トモカズは何度も、同じ記憶を思い返していた。


夕焼けを見て立ち止まっていた男。

無駄だと思いながら、置き去りにしてきた時間。


(俺は、止まったことがない)


不老である限り、時間は敵ではない。

だが同時に、味方でもなくなっていた。


成果を出し続けることはできる。

地位を保ち、影響力を持ち続けることもできる。


――だが、それは「今」でなければならない理由だろうか。


トモカズは、端末を閉じた。


もし、自分がここを離れたとしても、

組織は回る。

世界は滞らない。


それは、自分が積み上げてきた効率の証明でもある。


(なら)


胸の奥で、静かに答えが形を取る。


(今でなくていい仕事を、今やり続ける理由もない)


逃げではない。

投げ出しでもない。


ただ、優先順位を更新するだけだ。


翌朝、トモカズは秘書を呼び、簡潔に告げた。


「退職の手続きを進めてくれ」


驚きはあったが、混乱はなかった。

彼が衝動で動く人物ではないと、皆が知っている。



退職の手続きは、驚くほどあっけなかった。


「引き継ぎは、この通りで問題ありません」


若い秘書が差し出したタブレットを、トモカズは一瞥する。

不足はない。

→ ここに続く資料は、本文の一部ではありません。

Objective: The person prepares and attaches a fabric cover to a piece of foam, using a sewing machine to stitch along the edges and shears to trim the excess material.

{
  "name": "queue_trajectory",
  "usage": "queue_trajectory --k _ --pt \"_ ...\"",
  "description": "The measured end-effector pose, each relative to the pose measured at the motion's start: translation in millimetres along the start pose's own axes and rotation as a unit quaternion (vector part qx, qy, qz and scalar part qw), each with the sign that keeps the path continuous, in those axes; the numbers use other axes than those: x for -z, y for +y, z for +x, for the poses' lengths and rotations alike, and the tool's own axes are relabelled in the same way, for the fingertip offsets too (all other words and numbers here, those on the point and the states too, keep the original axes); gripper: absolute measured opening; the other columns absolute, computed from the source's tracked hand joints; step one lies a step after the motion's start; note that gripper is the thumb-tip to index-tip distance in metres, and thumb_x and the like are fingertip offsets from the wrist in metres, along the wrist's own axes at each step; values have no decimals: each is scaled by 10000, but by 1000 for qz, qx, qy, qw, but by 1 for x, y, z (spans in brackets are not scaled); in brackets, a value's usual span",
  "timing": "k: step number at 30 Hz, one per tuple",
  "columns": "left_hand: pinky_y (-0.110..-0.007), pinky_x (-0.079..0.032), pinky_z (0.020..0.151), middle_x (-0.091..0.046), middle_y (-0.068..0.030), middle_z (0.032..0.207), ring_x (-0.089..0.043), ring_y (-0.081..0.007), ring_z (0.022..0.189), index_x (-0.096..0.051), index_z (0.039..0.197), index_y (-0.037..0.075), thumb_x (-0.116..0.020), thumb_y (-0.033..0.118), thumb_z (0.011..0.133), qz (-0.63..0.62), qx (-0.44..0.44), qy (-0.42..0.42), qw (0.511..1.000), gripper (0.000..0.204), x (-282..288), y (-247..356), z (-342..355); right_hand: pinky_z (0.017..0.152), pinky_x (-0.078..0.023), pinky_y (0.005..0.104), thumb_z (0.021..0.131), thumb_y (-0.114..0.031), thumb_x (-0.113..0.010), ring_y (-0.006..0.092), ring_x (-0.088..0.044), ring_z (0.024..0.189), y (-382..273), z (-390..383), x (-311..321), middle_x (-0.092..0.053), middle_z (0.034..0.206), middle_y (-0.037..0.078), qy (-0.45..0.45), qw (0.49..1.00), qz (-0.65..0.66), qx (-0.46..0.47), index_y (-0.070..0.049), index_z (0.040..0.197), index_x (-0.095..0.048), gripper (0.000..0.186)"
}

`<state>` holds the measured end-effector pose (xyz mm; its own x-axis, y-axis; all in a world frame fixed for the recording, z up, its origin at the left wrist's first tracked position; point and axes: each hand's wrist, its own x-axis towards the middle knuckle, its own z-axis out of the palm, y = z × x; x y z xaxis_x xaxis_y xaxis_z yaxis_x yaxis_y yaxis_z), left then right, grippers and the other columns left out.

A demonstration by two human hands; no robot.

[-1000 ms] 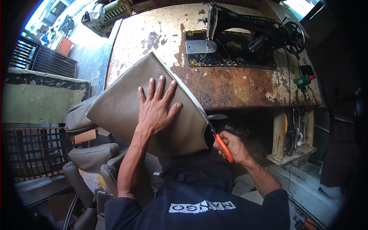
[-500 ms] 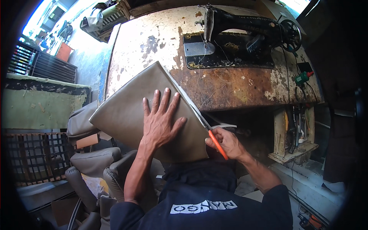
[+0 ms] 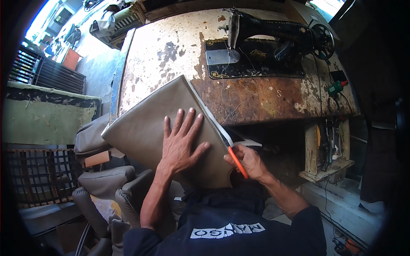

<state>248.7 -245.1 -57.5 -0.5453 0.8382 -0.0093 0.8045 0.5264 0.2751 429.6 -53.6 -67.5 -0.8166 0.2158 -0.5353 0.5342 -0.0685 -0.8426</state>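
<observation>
A brownish-grey leather-like panel (image 3: 153, 109) lies at a slant over the near edge of the table and my lap. My left hand (image 3: 181, 145) rests flat on it, fingers stretched out. My right hand (image 3: 250, 162) grips orange-handled scissors (image 3: 237, 162) at the panel's right edge. Their dark blades point up along the stitched seam, beside a white strip of backing (image 3: 220, 129) that bulges outward there. How far the blades are apart is hard to make out.
A black sewing machine (image 3: 273, 32) stands on the worn table (image 3: 149, 47). At the right are a green bottle with a red cap (image 3: 337, 87) and an open drawer of tools (image 3: 328, 147). Grey padded upholstery pieces (image 3: 106, 181) sit at lower left; loose threads cross the tabletop.
The panel and my left hand have shifted slightly toward me. My right hand with the scissors has moved a little left, and the white strip stands out further from the panel's edge.
</observation>
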Motion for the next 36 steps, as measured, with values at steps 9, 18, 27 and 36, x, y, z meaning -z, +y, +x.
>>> queue_trajectory --k 9,18,27,36 --pt "-602 -14 1279 -317 -142 1695 -192 -378 1594 -397 1619 172 -607 599 958 -29 -20 -2 999 814 2 5 -10 689 -469 249 951 -464 -778 67 -559 780 20 14 -22 -643 870 -5 10 991 112 65 -32 1070 -654 465" --pt "-583 -2 1283 -288 -125 1713 -156 -369 1607 -387 1626 176 -578 648 963 -36 -28 -27 999 836 3 1 -15 705 -500 254 964 -460 -766 75 -586 780 5 2 -14 -665 860 14 1 999 37 36 1 1115 -671 495" --pt "-609 -19 1277 -320 -139 1695 -183 -375 1599 -409 1613 183 -624 575 959 -78 -35 -11 996 792 7 3 -19 646 -488 245 956 -408 -791 61 -589 731 0 27 -28 -670 850 15 15 991 121 62 2 1096 -668 450" --pt "-480 -415 1108 -626 -227 1403 -568 -403 1327 -633 1374 24 -667 372 1001 -33 28 306 951 512 72 -48 59 672 -559 287 877 -332 -870 77 -689 739 -8 5 -34 -767 816 63 68 982 6 177 -12 1024 -688 397"
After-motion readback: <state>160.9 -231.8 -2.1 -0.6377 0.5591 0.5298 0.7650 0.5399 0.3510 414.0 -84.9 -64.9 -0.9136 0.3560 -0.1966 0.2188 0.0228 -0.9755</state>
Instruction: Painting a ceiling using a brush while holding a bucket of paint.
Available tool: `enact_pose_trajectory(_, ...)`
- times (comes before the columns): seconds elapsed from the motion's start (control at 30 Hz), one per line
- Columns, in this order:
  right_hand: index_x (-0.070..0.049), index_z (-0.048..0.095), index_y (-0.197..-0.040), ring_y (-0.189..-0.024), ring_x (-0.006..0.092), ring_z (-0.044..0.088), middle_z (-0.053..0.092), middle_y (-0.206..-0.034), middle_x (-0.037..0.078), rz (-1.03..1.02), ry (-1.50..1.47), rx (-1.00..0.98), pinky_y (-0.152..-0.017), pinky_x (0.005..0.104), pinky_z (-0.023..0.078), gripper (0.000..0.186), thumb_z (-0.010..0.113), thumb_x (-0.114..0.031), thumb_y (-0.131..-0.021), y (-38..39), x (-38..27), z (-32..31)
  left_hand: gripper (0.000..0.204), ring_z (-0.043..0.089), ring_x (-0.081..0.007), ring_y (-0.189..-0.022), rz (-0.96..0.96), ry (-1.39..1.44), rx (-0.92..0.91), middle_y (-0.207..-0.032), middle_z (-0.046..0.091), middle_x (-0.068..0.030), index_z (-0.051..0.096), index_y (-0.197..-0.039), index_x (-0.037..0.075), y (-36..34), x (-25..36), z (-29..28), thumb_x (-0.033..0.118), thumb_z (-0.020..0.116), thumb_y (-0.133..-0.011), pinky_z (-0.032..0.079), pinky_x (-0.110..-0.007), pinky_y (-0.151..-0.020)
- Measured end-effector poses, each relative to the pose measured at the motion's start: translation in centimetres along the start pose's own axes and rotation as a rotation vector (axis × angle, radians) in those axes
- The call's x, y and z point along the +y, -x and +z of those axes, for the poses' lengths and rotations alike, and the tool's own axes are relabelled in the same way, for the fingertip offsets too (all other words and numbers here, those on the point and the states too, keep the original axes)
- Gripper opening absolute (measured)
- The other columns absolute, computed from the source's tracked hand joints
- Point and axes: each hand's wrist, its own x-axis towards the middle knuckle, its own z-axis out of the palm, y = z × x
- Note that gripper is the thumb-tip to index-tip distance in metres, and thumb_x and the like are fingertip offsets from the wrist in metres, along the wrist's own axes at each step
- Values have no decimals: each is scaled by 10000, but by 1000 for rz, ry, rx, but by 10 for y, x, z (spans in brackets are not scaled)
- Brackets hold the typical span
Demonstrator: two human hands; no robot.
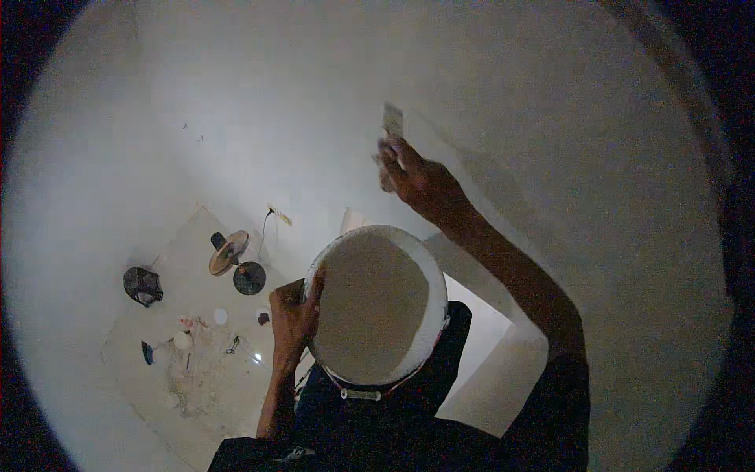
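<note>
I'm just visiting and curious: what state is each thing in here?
Bucket: open-topped, grey-brown inside; fill level unclear.
Bucket handle: down on the near side.
Left hand: gripping the bucket's left rim.
Right hand: closed on a flat tool.
Flat tool: raised, slightly blurred.
Brown disc: tilted.
Floor: smudged, strewn with small things.

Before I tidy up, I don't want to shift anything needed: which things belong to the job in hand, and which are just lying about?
In use:
- bucket, left hand gripping its rim
- flat scraper, in the right hand

Seemingly lying about, to the left:
- black bundle, contents unclear
- dark round disc
- small white disc
</note>
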Motion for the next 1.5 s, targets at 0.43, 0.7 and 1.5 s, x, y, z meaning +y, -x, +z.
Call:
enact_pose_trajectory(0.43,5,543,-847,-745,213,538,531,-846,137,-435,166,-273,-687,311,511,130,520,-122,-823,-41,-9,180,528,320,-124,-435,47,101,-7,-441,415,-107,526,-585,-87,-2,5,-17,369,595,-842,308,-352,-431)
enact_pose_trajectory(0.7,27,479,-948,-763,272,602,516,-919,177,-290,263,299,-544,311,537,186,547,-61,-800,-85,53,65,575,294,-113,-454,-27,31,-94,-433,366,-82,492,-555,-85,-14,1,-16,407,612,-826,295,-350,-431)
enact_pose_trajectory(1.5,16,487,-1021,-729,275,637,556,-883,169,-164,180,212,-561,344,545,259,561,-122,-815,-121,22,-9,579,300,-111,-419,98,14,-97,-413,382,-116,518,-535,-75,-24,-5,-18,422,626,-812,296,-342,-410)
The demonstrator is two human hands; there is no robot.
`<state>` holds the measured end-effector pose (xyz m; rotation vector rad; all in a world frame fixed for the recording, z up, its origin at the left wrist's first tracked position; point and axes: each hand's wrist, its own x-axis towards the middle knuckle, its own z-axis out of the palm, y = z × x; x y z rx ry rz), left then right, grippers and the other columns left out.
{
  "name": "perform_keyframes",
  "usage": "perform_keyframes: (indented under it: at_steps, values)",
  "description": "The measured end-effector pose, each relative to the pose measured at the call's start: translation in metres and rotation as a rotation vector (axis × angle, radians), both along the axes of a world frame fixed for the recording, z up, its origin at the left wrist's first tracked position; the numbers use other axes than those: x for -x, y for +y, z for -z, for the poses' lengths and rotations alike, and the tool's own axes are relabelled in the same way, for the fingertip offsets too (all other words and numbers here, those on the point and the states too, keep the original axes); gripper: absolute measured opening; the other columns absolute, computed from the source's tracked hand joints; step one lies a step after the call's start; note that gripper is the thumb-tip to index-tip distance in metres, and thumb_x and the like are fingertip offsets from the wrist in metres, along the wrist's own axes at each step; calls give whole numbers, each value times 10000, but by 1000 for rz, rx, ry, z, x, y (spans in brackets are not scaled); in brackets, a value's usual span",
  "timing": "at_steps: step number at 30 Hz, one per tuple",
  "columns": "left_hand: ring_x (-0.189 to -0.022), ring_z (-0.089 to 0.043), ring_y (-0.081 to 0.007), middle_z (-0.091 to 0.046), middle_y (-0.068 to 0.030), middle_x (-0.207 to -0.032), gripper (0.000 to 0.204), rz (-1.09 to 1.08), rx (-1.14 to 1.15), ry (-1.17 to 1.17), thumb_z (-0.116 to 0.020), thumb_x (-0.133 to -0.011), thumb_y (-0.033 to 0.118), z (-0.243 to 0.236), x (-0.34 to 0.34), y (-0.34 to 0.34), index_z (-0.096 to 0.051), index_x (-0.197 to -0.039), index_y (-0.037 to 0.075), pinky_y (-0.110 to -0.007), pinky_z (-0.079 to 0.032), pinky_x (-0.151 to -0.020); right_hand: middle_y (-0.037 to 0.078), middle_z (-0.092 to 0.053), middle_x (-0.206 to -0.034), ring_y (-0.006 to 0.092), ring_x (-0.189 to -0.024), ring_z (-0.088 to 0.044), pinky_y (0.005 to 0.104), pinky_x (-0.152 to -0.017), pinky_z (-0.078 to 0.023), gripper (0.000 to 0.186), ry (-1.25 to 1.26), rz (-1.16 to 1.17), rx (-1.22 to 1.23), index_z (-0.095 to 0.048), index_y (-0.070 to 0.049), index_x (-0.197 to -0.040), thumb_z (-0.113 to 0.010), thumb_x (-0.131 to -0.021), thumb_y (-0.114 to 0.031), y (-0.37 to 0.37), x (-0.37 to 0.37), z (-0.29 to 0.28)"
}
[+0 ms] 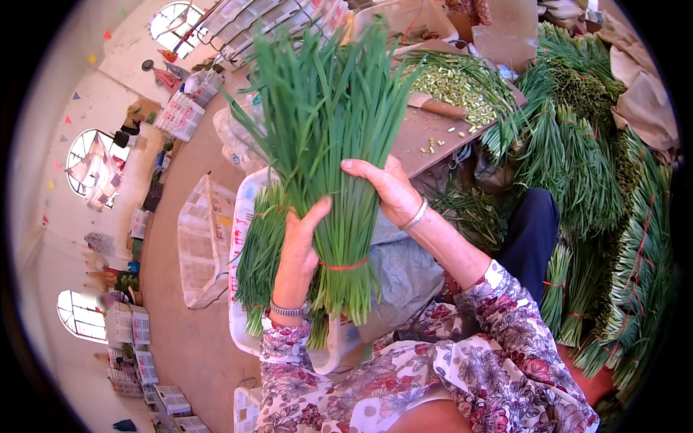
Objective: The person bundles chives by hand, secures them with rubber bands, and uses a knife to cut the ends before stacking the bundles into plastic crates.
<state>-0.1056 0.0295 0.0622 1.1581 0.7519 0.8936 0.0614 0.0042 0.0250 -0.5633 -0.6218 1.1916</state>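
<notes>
A large bunch of green chives (pixel 339 216) stands upright in front of me, tied with a red band low on its stems. My left hand (pixel 307 242) grips it at the left side, thumb along the leaves. My right hand (pixel 382 184) is closed round it higher up on the right, thumb across the front. Behind and below the bunch, a white plastic crate (pixel 238 281) holds more banded chives (pixel 263 252). A grey plastic sheet (pixel 408 270) lies right of the bunch.
A board (pixel 469 137) at upper right bears cut stems and a wooden-handled knife (pixel 444 108). Heaped chive bunches (pixel 570 166) fill the right side. An empty crate (pixel 202 245) sits on the floor at left; stacked crates (pixel 177 115) line the wall.
</notes>
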Motion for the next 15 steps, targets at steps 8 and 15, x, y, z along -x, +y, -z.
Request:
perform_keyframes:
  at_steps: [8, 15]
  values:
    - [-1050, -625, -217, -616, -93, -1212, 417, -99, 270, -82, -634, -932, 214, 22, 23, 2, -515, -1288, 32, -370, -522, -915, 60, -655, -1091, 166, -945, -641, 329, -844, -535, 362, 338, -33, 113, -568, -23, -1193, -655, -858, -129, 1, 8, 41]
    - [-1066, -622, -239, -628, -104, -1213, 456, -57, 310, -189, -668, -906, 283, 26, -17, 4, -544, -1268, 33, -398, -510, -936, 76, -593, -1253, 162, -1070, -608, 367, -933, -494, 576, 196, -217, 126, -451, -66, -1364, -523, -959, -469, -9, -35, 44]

余分もない。

自分が作ってきた仕組みは、自分がいなくても回る。


「承知した」


それだけ言って、端末を返した。


「……本当によろしいのですか」


秘書は、言葉を選ぶようにして続けた。


「今の地位を離れられる方は、ほとんどいません。

 まして、不老であれば――」


「不老だからこそ、だ」


トモカズは遮らず、穏やかに言った。


「時間はある。

 だから、急ぐ必要もない」


秘書は納得したわけではなかったが、それ以上は踏み込まなかった。

トモカズがそういう人物だと、よく知っている。